Claudette Colbert plays the family matron, Anne Hilton. Her husband, who has recently enlisted, communicates with her by letter on an almost daily basis. Though he never appears, we do see his photo, and his presence informs the picture in a way that’s perhaps too emphatic (this is one aspect of the movie which suffers from Selznick’s tendency towards heavy handedness). Anne presides over a host of boarders, among them Hattie McDaniel as her former housekeeper, Jennifer Jones and Shirley Temple as her daughters, and a charming English bulldog whose nutsack steals just about every scene it dangles into. All of these players seem chosen for their cockeyed resemblance to Colbert — this must be the most moon-faced group of housemates ever to appear together in a movie. So it makes sense that their primary enemy is played by spindle-cheeked Agnes Moorehead; along with McDaniel, she’s one of my all-time favorite character actresses, and she plays the town harpy with a gusto which anticipates her great turn in the 1947 “Dark Passage.” The men whose lives overlap with the Hilton home are played by Joseph Cotten, Robert Walker, and Monty Woolley; each can be understood as embodying an aspect of the missing father. Come to think of it, so can the dog’s nutsack.

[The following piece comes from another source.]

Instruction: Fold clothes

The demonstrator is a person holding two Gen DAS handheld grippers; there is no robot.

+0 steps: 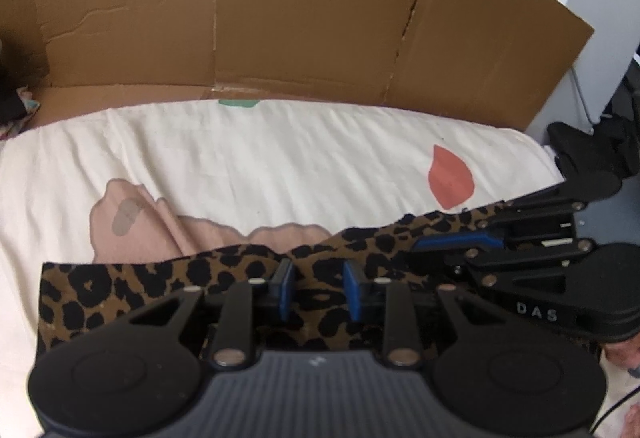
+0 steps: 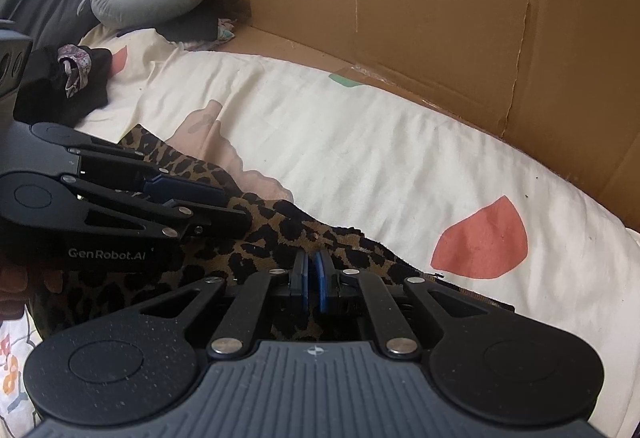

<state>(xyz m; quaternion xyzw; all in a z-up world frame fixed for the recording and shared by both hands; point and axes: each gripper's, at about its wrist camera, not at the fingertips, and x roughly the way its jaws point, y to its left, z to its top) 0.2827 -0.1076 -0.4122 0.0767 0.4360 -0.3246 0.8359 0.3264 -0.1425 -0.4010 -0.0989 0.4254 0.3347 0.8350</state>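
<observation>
From the left wrist, the left tongs point(image 1: 316, 288) stand narrowly apart over the leopard-print brown-and-black cloth point(image 1: 120, 294), which lies on the near part of the cream patterned bedsheet point(image 1: 280, 158). From the right wrist, the right tongs point(image 2: 314, 270) pinch a ridge of that cloth point(image 2: 280, 234), left tongs point(image 2: 224, 204) alongside.

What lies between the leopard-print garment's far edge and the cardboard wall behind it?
Only the cream bedsheet with its pink, red and green printed shapes; no other item lies between the leopard-print garment and the cardboard wall. Both wrist views show it.
</observation>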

Released in 1944, “Since You Went Away” was made at the end of what I like to think of as Hollywood’s golden age. American movies were entering their post-war period, an era generally characterized by expressionistic lighting, relatively deep focus, and a somewhat edgy or self-conscious approach to subject matter (the noir style quickly became predominant). Of course, the inaugural movie of this phase was “Citizen Kane,” released in 1941, and there are shots in “Away” which seem to be reaching for “Kane’s” signature combination of exaggeration and hyper-realism. (One of the cinematographers on “Away,” Stanley Cortez, was Welles’ DP on “The Magnificent Ambersons.”) DOS is particularly fond of shots which highlight the disjunct between background and foreground, and he often uses them symbolically, as when he arrays several of Anne’s housemates in a diagonal behind Colbert, thereby visually bolstering her position vis-à-vis the corrosive Moorehead. Now that I think about it, the movie’s effectiveness may be partly attributable to its odd combination of naive, scrubbed-clean attitudes and moody, suggestive visuals. The entire thing speaks to an outward simplicity — of forms, surfaces, shapes, attitudes — which is informed by an underlying complexity, an anxiety even. DOS may have been making a more pertinent comment about American life circa 1945 than he realized at the time.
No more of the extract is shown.